It's Sunday, and I head to the bathroom. Not any bathroom, but the public bathroom where I work as a janitor part time. The job pays pretty well. I guess it's because many people find cleaning bathrooms distasteful. I don't. I have no problems working with poo and pee. It’s all just dirt in the end and doesn’t bother me. In fact, I get an odd satisfaction from making everything spic and span.
Plus the Rumble in the Bathroom event keeps everything lively every week.
There's this gang of four hoodlums that for some inexplicable reason have decided to make this particular bathroom their headquarters. Before I came along I guess they had their happy days smoking cigarettes or farting or whatever it is they found enjoyable doing here.
I changed all that. This is because my boss, a soft spoken middle-aged man with spectacles, bases my salary directly on the bathroom’s shininess when he comes to inspect it at the end of the day. My boss may not look so tough, but he's tough as nails when it comes to determining my salary. Not an extra yen paid if he sees a mess here. Since MY MONEY is on the line, pigs will fly before I let a bunch of hoodlums mess up my handiwork. I harbor no illusions as to what will happen if I let them through: the hoodlums always carry spray paint cans with them when they show up. Come to think of it, that's probably the other reason my boss is paying me so well. Maybe I'm his tough guy.
Speaking of the devils. Here they come now.

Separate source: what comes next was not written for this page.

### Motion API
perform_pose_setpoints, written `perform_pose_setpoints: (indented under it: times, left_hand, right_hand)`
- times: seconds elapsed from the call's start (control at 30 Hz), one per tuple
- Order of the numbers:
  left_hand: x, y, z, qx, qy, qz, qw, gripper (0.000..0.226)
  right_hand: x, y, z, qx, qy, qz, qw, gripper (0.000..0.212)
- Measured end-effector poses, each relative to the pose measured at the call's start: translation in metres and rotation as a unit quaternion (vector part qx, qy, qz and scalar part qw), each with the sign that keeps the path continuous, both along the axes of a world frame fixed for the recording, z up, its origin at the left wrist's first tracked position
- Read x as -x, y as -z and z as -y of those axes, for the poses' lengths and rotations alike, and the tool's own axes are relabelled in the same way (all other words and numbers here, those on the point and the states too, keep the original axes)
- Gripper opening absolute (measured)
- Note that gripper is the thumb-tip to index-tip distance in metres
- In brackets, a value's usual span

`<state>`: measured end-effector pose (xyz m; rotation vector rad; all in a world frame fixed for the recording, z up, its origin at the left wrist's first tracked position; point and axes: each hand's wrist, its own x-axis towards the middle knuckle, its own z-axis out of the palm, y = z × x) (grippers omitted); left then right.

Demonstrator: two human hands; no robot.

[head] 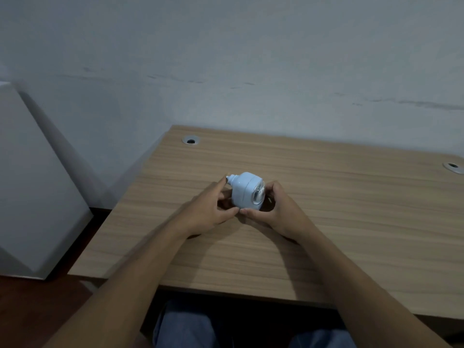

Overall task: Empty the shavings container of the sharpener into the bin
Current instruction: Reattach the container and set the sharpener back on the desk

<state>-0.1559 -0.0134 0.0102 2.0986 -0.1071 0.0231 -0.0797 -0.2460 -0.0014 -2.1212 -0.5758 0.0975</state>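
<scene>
A small pale blue sharpener (244,190) with a clear shavings container (258,195) on its right end is held just above the wooden desk (326,222), near its middle. My left hand (209,210) grips the left side of its body, with fingers near the nozzle-like end. My right hand (272,209) holds the right end, fingers curled around the clear part. The thumbs of both hands meet below the sharpener. No bin is visible.
Two round metal cable grommets (191,140) (453,167) sit at the desk's far corners. A white box-like object (32,184) stands on the floor to the left. The grey wall runs behind the desk. My knees show under the front edge.
</scene>
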Motion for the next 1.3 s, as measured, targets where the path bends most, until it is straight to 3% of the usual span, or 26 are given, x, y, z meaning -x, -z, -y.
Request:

I never learned their real names. So for convenience's sake I call the one with the punch perm Ba-kun. The one with the lisp I call Ka-kun. The one with the slanted eyes and crooked teeth I call Ya-kun. And the guy who always ends his sentences with the biker slang 'Yoroshiku!' I call Ro-chan, 'cause I once had a dog called Ro(ku)-chan. Besides, this way if I wanted to call them all at once I can just yell BAKAYARO! Quite convenient.
For their part, the Bakayaro Gang just refer to me as Toileto-kun. I don’t mind. I doubt their combined brain cells can process anything harder.
“We’re gonna get you today, Toileto-kun!” screeches Ba-kun. He motions to the others, and they rush me.
I sigh. “Here we go again.”
Ya-kun arrives ahead of the others so I grab him first and start to put him into a hold. Strange. It seems a little TOO easy today. He smirks.
“Gotcha.” He grabs me in return and yells, “Get ‘im, guys!”
On his signal, the other three hoodlums ready their punches. Wow. A trap. They really thought it through this time. They’ve put me in a tight spot. I’ll give them that.
Time to get this over with. I start with Ya-kun, who is attempting some ineffective hold he probably learned online. I don’t really know what else to do, so I throw him across the room. Then I grab Ka-kun’s collar and hurl him into Ro-chan, and they both go tumbling into a pile of toilet paper. I spin around with an aerial scissors kick that catches Ba-kun right at the chest and brings him crashing down to the ground. Then I twist around and put him in an armlock.
While he is struggling to get out of my death grip, a few cheap-looking blue plastic gems fall out of his pocket. They look like gems from some doll house play set. What’s a bunch of hoodlums doing with playhouse stuff?
I grab them with a free hand. “What are these?”
“Like I’m gonna tell...ow...OW...OWWW! Easy! Easy!”
“I’m gonna do a lot worse if you don’t fess up.”
“Energy gems! They're energy gems! They prevent you from getting sick or shift the stars in your favor, enriching your love life!”
“Uh huh. So do I need to do a little dance and chant 'Puni puni magiku star powa!' when I use them?”
“What? I don’t know. I don’t thin- OW! OW! OWWW! Okay! Okay! You can trade them in for a better phone plan!”
“Finally you say something sensible. Go on.”
“They're tokens issued by StarBank Telecom. A new promotion gimmick. You collect five of them and they give you a huge discount on your phone plan!”
“See? That wasn't so hard now, was it?”
I lift him up and throw him into the other three, who are in the middle of getting up, sending them all into a jumble again.
I flash the cheap gems at them. “My phone plan stinks so I'll be keeping these. Consider them payment for 'teaching' you judo every week!”
“You haven't seen the last of us! We'll be back!” they call out as they scamper away. They always say that. I watch them go. I don’t hate them really. It’s hard to hate total idiots.
Yup, my janitorial job is so much more fun with the Bakayaro Gang. I better get to real cleaning now.